Ankara'ydı bana iki gözün,
'Yazları sıcak ve kurak, kışları soğuk ve kar yağışlı.'
Bu yüzden, sırf bu yüzden Hüsnü Arkan'dı kafan senin.
'Leylaklar açmış gördün mü?' diyordu parmakların,
O zaman vur dibine.

Küçük bir nota

Psyhke gibi pişman yeşil zeytinler bu gece.
Az konuştuğumdan mıdır bilinmez,
Yağan yağmurlar hep la minör.
Dişime değen sözlerim buharlaşsa saçlarımda,
Belki o zaman Heraklit aynı nehirde yıkanır yirmi beşinciye.
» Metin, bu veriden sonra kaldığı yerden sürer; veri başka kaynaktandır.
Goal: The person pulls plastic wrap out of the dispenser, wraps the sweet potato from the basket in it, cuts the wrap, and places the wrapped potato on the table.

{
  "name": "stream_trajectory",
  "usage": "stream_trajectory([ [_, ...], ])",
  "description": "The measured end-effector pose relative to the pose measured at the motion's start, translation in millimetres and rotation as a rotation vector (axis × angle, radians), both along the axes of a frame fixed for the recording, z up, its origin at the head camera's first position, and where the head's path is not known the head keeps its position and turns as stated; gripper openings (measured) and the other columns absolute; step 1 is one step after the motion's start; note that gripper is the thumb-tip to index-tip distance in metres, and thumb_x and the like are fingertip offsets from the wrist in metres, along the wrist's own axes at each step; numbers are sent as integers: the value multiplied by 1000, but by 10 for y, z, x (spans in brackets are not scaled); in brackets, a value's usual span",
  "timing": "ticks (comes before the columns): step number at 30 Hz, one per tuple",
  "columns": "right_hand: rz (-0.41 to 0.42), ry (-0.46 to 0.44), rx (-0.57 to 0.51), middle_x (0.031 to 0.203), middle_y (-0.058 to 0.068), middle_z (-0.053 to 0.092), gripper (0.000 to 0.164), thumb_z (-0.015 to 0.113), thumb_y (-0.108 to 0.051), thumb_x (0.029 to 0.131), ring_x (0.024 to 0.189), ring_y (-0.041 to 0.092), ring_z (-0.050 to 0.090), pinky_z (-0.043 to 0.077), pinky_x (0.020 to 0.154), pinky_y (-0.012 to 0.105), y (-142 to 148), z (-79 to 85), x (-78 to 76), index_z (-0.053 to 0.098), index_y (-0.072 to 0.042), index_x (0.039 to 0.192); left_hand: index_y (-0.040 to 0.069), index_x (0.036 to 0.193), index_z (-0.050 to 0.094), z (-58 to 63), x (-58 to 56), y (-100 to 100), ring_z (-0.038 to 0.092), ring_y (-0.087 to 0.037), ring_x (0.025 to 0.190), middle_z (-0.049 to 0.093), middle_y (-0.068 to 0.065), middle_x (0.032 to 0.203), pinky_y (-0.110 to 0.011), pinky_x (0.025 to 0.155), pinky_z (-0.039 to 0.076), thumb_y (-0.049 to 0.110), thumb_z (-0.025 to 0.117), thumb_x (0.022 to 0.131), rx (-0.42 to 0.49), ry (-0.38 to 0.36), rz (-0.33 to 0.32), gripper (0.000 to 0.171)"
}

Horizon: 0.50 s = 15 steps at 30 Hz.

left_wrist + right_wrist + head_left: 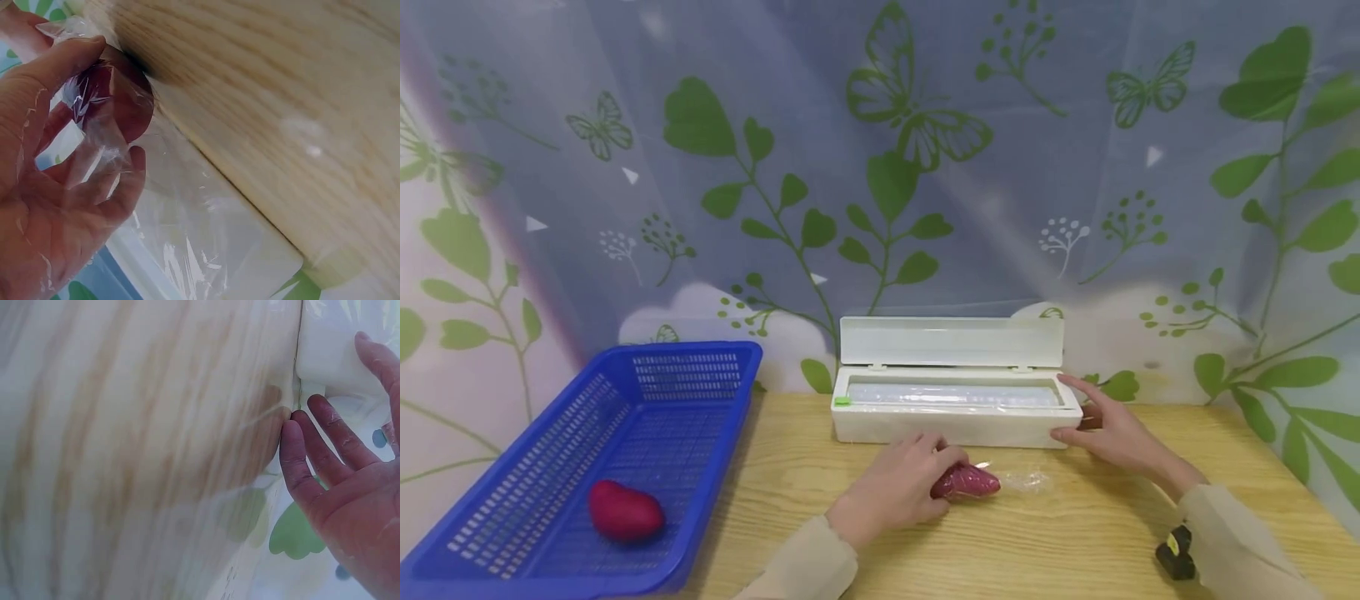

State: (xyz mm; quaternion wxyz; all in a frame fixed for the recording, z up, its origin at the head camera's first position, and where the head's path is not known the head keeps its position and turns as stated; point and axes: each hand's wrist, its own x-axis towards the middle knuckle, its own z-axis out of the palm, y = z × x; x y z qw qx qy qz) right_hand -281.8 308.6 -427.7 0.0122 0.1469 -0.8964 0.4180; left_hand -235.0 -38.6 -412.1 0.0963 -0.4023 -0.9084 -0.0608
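Near edge, right: a small black item [1176, 554] by my right sleeve [1240, 537]; cannot make out what it is.

Near left: blue basket [715, 454] on the wooden surface [805, 467]. One bare red piece [625, 510] lies in its near part, no film on it.

A little farther, centre: my left hand [898, 479] grasps a wrapped red piece [973, 481], fingers curled over it, low at the surface. Clear film [1033, 480] trails off its right end; the left wrist view shows more loose folds along my fingers and palm.

Beyond, right of centre: my right hand [1120, 442] spans the right end of the white box [940, 429], grasping nothing fully, fingers fairly straight and touching its end. Lid [951, 342] up at the far side, roll [947, 395] lying inside, green slider [842, 402] at the left end.

Progress, my reading: one piece has film round it, its ends apparently untidied; the one in the basket is untouched, so I judge the work partway.

Farthest: leaf-print sheet [992, 200].
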Motion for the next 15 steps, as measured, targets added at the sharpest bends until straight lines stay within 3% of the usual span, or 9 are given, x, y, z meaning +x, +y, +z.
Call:
stream_trajectory([
  [5,-3,3,-1,110,27,72,91,78,-21,91,100,32,72,55,61,29,-3,16,-3,22,-11,163,24,126,65,-6,-1,7,56,-10,96,66,2,113,-20,79,51,30,82,80,32,-49,-7,50],
  [7,-7,11,21,111,27,72,92,78,-22,91,101,32,72,55,67,28,-5,18,-9,21,-11,163,25,126,65,-5,5,1,54,-9,94,65,2,112,-19,75,49,31,81,79,46,-79,-5,50],
  [12,-10,28,64,109,26,73,92,78,-25,91,102,35,73,55,84,37,-20,12,-11,22,-8,162,26,127,65,-5,23,-20,57,-7,97,66,3,116,-21,79,52,30,81,78,77,-140,-1,51],
  [15,-3,38,77,109,28,72,91,77,-24,91,101,35,73,55,87,38,-28,5,-5,23,-7,162,26,128,64,-8,37,-31,59,-7,98,66,3,118,-22,83,54,30,80,79,92,-179,5,51],
])
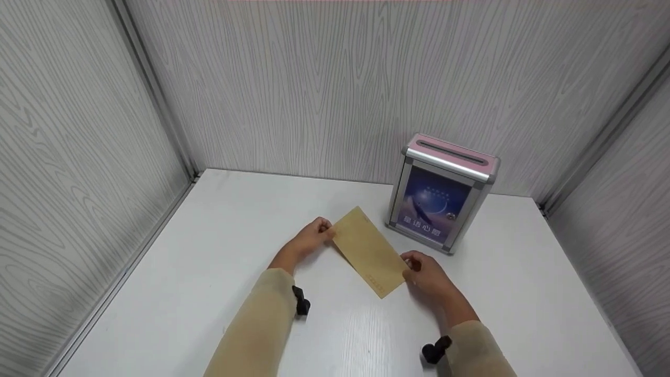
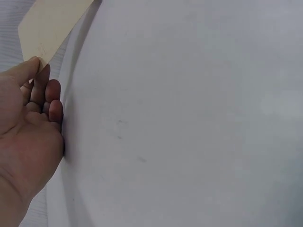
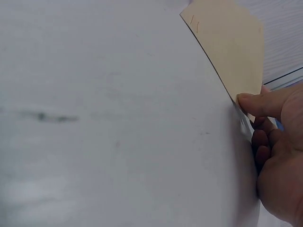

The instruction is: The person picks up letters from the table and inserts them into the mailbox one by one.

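Observation:
A tan paper envelope [image 1: 369, 252] with small orange-red print near its lower end slants between both hands over the white table. My left hand [image 1: 313, 236] pinches its left edge; in the left wrist view the thumb lies on top of the envelope [image 2: 47, 30], with the fingers curled below. On the opposite side, my right hand [image 1: 426, 272] pinches the right edge near the lower corner. The right wrist view shows that thumb pressed on the envelope [image 3: 232, 47], its fingers bent underneath.
Just beyond my right hand stands a silver-framed box [image 1: 442, 196] with a pink slotted top, a blue picture front and a small lock. The white table [image 1: 220, 235] meets grey wood-grain panels [image 1: 314, 89] at the back and sides. Black devices sit at both sleeve cuffs.

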The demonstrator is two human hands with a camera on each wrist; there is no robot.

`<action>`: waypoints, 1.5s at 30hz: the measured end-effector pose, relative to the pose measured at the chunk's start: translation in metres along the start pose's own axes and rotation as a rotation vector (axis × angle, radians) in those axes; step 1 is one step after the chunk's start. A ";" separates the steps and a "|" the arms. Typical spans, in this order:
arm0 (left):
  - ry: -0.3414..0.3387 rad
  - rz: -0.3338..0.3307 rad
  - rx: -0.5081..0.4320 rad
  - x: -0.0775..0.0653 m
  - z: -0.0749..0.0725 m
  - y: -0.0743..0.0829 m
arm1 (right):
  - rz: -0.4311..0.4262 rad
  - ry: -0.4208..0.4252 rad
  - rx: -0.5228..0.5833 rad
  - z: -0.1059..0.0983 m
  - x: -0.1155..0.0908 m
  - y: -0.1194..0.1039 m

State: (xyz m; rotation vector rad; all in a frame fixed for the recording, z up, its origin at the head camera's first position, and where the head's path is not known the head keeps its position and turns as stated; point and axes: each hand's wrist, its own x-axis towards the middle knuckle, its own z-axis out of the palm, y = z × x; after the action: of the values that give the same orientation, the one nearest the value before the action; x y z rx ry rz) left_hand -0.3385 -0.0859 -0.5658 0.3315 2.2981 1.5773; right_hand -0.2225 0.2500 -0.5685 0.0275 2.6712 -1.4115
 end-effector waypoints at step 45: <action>-0.138 0.148 -0.447 -0.044 0.029 0.154 | -0.101 -0.271 0.020 -0.005 -0.016 -0.040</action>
State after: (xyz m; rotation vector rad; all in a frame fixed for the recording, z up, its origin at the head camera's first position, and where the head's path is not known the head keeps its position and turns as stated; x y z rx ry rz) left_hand -0.2860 -0.0222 -0.4250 0.4836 1.7884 2.0117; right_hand -0.2105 0.2327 -0.5313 -0.2803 2.4668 -1.3588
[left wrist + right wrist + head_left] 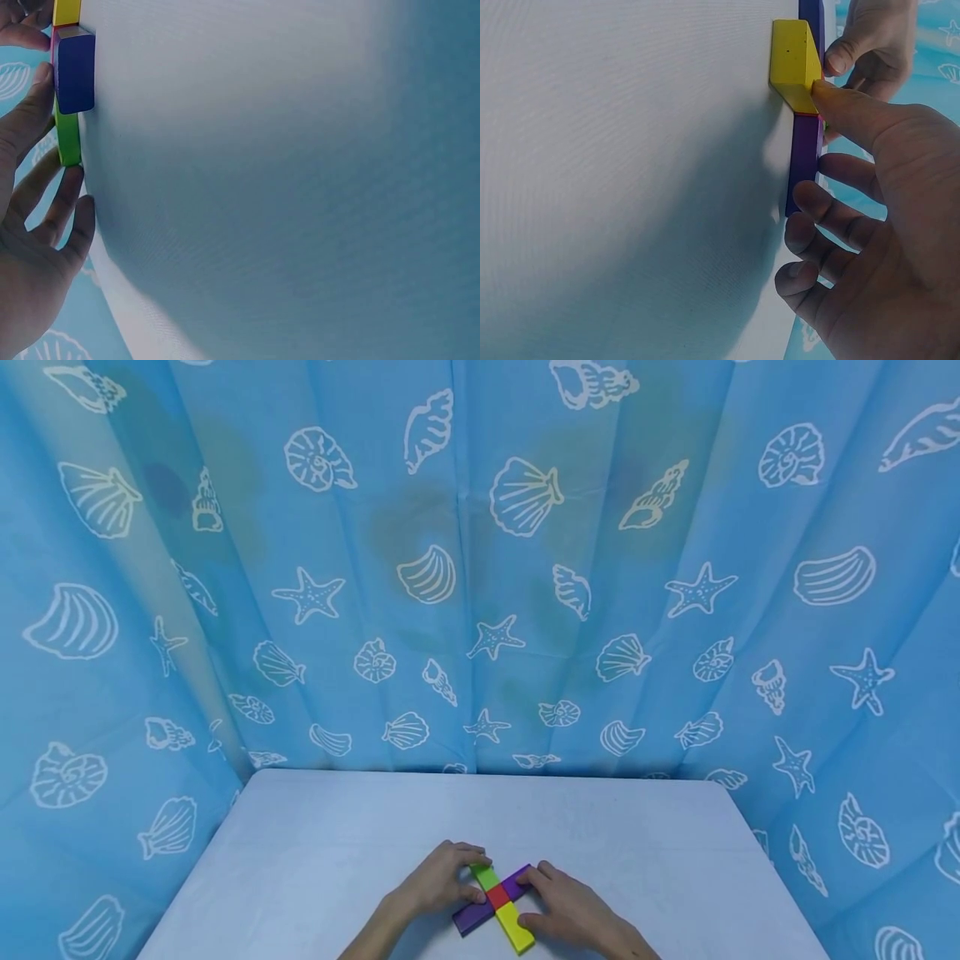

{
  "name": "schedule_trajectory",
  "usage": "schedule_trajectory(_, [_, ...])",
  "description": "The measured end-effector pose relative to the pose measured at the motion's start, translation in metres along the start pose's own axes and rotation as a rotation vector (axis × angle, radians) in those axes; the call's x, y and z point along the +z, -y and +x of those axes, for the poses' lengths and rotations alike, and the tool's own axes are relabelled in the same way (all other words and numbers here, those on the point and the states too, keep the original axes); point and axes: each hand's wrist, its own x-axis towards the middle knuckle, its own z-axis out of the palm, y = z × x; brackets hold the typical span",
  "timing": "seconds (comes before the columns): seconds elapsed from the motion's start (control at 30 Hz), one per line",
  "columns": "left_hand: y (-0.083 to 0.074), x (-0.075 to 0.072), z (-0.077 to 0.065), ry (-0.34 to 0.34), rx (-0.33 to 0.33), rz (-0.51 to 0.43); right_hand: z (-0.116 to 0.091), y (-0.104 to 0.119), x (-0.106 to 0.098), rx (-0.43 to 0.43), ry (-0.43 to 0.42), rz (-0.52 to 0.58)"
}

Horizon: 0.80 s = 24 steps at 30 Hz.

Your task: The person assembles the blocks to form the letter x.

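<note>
Coloured blocks lie flat on the white table in a cross. A red block (pixel 498 897) forms its middle, with a green block (pixel 484 877) at the far left, a yellow block (pixel 516 930) at the near right, and purple blocks on the other two sides, one left purple block (pixel 472 917) and one right purple block (pixel 517 882). My left hand (pixel 437 878) grips the cross, fingers by the green block's far end, thumb in the corner beside the left purple block. My right hand (pixel 568 907) holds the other side, thumb against the yellow block (pixel 789 56), index finger at the right purple block (pixel 804 150).
The white table (pixel 337 827) spreads around the blocks, its far edge close to a blue curtain (pixel 525 693) printed with white shells and starfish. The curtain also hangs along the left and right sides.
</note>
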Motion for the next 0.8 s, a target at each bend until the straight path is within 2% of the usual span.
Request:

Sen içime içime büyüyen çocuk;
Benim sayıklamalarım senin kulağına mı ki
Bana sarhoşluk taslıyorsun?
Ben kedileri sevmem diye mi bu öfke?
Ah benim canımın canı;
Gel inat etme,
Gel kağıttan gemiler yapalım seninle,
Gel meydan okuyalım kahvesizliğe,
Gel uyumayalım üç gün üç gece.


 Kahve acı.

25 Şubat '11

Ankara'dan vazgeçişin hikayesidir bu bir şarkıyla ve birkaç resimle. Melankoli değil bu. Karmaşık ya da duygusal görünmeye çalışmak hiç değil.'Dün' gece yağmur yağıyordu ve ben ıslanmak istemiştim, hepsi bu! Cumanın insana verdiği rehavet, kaloriferin önüne minder koyup oturmanın insanda yarattığı tatlı sersemlik ve kahve...Evet, en önemlisi de kahveydi. Kahve içerek ne var ne yok diye göz gezdirirken resimlerin arasında ben, birden Ankara'da buldum kendimi. Güvenpark'ta sanki tekrar su dansı izliyor gibiydim. Sonra kulağıma kendini özgürce pazarlamaya çalışan umarsız fahişelerin sesleri doldu. 'Geceliği 50 lira' diyorlardı, hayatlarından memnunlardı. Ve birden sıcaklamaya başladım. Termometre 55 derece olmuştu. Sandaletlerim sanki yapışıyor gibi geldi Ankara asfaltına, oysaki ben kaloriferin dibinde ısınmaya çalışıyordum. Derken kendimi Ata Kulenin gölgesinde buldum. Bir nebze olsun serinlemiştim. Sonra susadım. Ama su çok pahalıydı! Ben de nefesimin buğusuyla idare ettim. Zaten idare etmek hiç de zor değildi. Artık bana her yer Ankara'ydı, yani her yer kurak . . Ve anladım ki bana bu kadar çöl yeterdi. Ben de artık yeşermeli, yeşillenmeliydim. Bir devrin hikayesi de böyle kapanıyordu. Çok yorulmuştum özlemekten. Yorgundum. Yorgunum.